Youtuber Klebim nega lavagem de dinheiro e critica ‘lei pré-histórica’

O youtuber Kleber Ro

O youtuber Kleber Rodrigues de Moraes, o Klebim, disse neste domingo (27) que não há nada ilícito em suas atividades e criticou a falta de regulamentação em ações de marketing na internet. Em um vídeo obtido pela Record TV, o influenciador falou sobre o caso em que é suspeito de liderar uma associação criminosa interestadual que praticava jogo de azar e lavagem de dinheiro.

“Devido a uma lei da década de 1940, isso [ações de marketing online] nunca se regulamentou. […] Quero dizer que confio no Poder Judiciário. Sei que tudo isso vai ser esclarecido, vai ser resolvido. Mas uma lei ‘pré-histórica’, uma lei da década de 1940 não vale!”, opinou. “Vivemos em um mundo digital e precisamos que essa lei seja atualizada”, concluiu.
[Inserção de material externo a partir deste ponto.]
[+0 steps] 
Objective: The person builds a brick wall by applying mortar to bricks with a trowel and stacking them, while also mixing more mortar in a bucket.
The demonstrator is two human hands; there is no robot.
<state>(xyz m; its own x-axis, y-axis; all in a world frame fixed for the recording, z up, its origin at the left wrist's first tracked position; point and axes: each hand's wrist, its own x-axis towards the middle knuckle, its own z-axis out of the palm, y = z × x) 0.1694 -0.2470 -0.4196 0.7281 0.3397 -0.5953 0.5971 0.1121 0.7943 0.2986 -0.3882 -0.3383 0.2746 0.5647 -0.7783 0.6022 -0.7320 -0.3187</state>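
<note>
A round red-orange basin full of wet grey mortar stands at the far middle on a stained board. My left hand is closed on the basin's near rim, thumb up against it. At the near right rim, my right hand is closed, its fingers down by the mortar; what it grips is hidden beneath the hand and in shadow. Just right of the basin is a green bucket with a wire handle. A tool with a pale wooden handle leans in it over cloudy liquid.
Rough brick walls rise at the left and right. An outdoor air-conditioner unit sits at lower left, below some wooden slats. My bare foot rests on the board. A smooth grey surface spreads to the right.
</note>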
Klebim havia sido preso pela Polícia Civil do DF na última segunda-feira (21), pela suspeita de que ele integra uma associação criminosa interestadual que praticava jogo de azar e lavagem de dinheiro. No entanto, na sexta-feira (25), a Justiça do DF não aceitou o pedido de prisão preventiva contra ele e outras três pessoas. Com isso, a prisão temporária foi revogada no início da madrugada deste sábado (26) e o influenciador foi liberado — mas terá que usar tornozeleira eletrônica.

Youtuber Klebim

Youtuber Klebim

REDES SOCIAIS/REPRODUÇÃO

Segundo a investigação da Corpatri, o grupo atuava desde 2021 no sorteio de veículos por meio de rifas e fazia a lavagem do dinheiro por empresas de fachada e testas de ferro. O esquema, de acordo com a polícia, “era altamente lucrativo, e apurou-se que os criminosos movimentaram R$ 20 milhões em apenas dois anos”. De acordo com a polícia, além de não ter autorização para fazer as rifas, o grupo realizava os sorteios sem efetivar o recolhimento de impostos e fazia a lavagem do dinheiro comprando novos carros para continuar o esquema.

Klebim tem quase 4 milhões de seguidores: 1,5 milhão na página pessoal do Instagram, 1,3 milhão na página da empresa EstiboDub e 1,27 milhão no canal da empresa no YouTube. Pelas redes sociais, ele promovia rifa de veículos de forma proibida. Os veículos eram preparados com rodas, suspensão e som especiais, e as rifas, anunciadas no sítio eletrônico dfrifas.com.br.